DATA SEGMENT>
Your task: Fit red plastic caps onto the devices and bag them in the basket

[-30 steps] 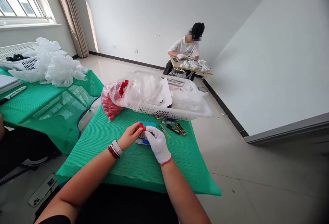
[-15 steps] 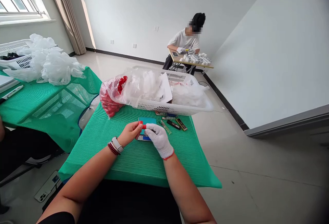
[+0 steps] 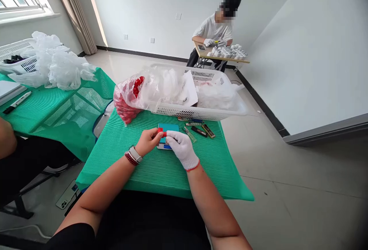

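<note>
My bare left hand [image 3: 148, 141] pinches a small red part [image 3: 160, 130] over the middle of the green-covered table [image 3: 149, 169]. My right hand [image 3: 181, 148], in a white knit glove, is closed and meets the red part from the right; its fingertips press at the part's end. Just beyond the hands lies a small scale with a teal top [image 3: 168, 128]. A clear bag of red parts [image 3: 126, 102] leans at the table's far left.
A white plastic basket [image 3: 201, 110] full of clear bags fills the table's far edge. Several thin dark sticks [image 3: 199, 130] lie right of the scale. Another green table [image 3: 43, 108] with bags stands left. A person sits at a far desk [image 3: 221, 53]. A phone [image 3: 66, 195] lies on the floor.
Both hands stay together on the red part. The view has shifted, so the hands and table sit slightly higher and to the right in frame.
</note>
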`<state>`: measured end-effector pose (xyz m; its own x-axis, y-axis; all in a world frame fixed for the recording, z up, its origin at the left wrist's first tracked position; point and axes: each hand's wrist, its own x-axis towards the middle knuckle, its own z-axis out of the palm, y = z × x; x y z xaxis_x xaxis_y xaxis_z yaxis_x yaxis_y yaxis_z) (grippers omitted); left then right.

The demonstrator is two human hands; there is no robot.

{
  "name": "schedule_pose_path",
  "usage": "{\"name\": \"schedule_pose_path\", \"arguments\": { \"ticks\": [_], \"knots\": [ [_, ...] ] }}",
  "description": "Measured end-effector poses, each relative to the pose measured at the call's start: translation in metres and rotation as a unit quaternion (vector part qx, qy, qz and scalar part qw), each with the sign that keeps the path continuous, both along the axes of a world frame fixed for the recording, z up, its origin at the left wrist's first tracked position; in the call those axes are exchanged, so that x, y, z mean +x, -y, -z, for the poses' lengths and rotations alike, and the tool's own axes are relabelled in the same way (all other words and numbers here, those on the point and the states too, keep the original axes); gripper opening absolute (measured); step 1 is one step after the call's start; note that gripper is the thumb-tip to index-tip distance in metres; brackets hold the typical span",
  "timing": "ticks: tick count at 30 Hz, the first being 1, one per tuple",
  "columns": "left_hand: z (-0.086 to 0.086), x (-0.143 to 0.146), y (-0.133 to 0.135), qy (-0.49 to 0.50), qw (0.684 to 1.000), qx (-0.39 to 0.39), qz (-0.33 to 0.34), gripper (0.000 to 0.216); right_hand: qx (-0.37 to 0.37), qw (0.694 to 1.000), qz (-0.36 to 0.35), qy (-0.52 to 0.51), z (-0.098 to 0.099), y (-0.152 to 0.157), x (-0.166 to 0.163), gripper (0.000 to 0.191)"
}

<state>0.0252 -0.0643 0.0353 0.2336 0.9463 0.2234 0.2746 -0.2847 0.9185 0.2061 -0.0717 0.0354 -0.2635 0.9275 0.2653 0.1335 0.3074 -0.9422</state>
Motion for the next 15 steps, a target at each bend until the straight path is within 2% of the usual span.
{"name": "schedule_pose_path", "arguments": {
  "ticks": [4, 8, 15],
  "knots": [
    [0.000, 0.000, -0.001, 0.022, 0.999, -0.015, 0.018, 0.050, -0.004, 1.000, 0.001, -0.012, 0.000, 0.002, -0.001, 0.024],
    [0.001, -0.001, -0.003, 0.034, 0.998, -0.006, 0.042, 0.049, -0.058, 0.997, -0.010, -0.059, 0.004, 0.000, -0.002, 0.019],
    [0.004, 0.000, -0.004, 0.034, 0.996, -0.013, 0.085, 0.051, -0.136, 0.979, -0.052, -0.146, 0.011, -0.003, -0.003, 0.022]
  ]
}}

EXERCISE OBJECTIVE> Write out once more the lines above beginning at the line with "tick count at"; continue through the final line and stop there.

WRITTEN ANSWER>
  "timing": "ticks: tick count at 30 Hz, the first being 1, one per tuple",
  "columns": "left_hand: z (-0.086 to 0.086), x (-0.143 to 0.146), y (-0.133 to 0.135), qy (-0.49 to 0.50), qw (0.684 to 1.000), qx (-0.39 to 0.39), qz (-0.33 to 0.34), gripper (0.000 to 0.216); right_hand: qx (-0.37 to 0.37), qw (0.694 to 1.000), qz (-0.36 to 0.35), qy (-0.52 to 0.51), z (-0.098 to 0.099), y (-0.152 to 0.157), x (-0.166 to 0.163), gripper (0.000 to 0.191)"
}

<state>0.0252 -0.0643 0.0353 0.2336 0.9463 0.2234 0.2746 -0.2847 0.9185 0.2061 -0.0717 0.0354 -0.2635 0.9275 0.2653 0.1335 0.3074 -0.9422</state>
Motion for the next 15 steps, a target at each bend until the straight path is within 2% of the usual span.
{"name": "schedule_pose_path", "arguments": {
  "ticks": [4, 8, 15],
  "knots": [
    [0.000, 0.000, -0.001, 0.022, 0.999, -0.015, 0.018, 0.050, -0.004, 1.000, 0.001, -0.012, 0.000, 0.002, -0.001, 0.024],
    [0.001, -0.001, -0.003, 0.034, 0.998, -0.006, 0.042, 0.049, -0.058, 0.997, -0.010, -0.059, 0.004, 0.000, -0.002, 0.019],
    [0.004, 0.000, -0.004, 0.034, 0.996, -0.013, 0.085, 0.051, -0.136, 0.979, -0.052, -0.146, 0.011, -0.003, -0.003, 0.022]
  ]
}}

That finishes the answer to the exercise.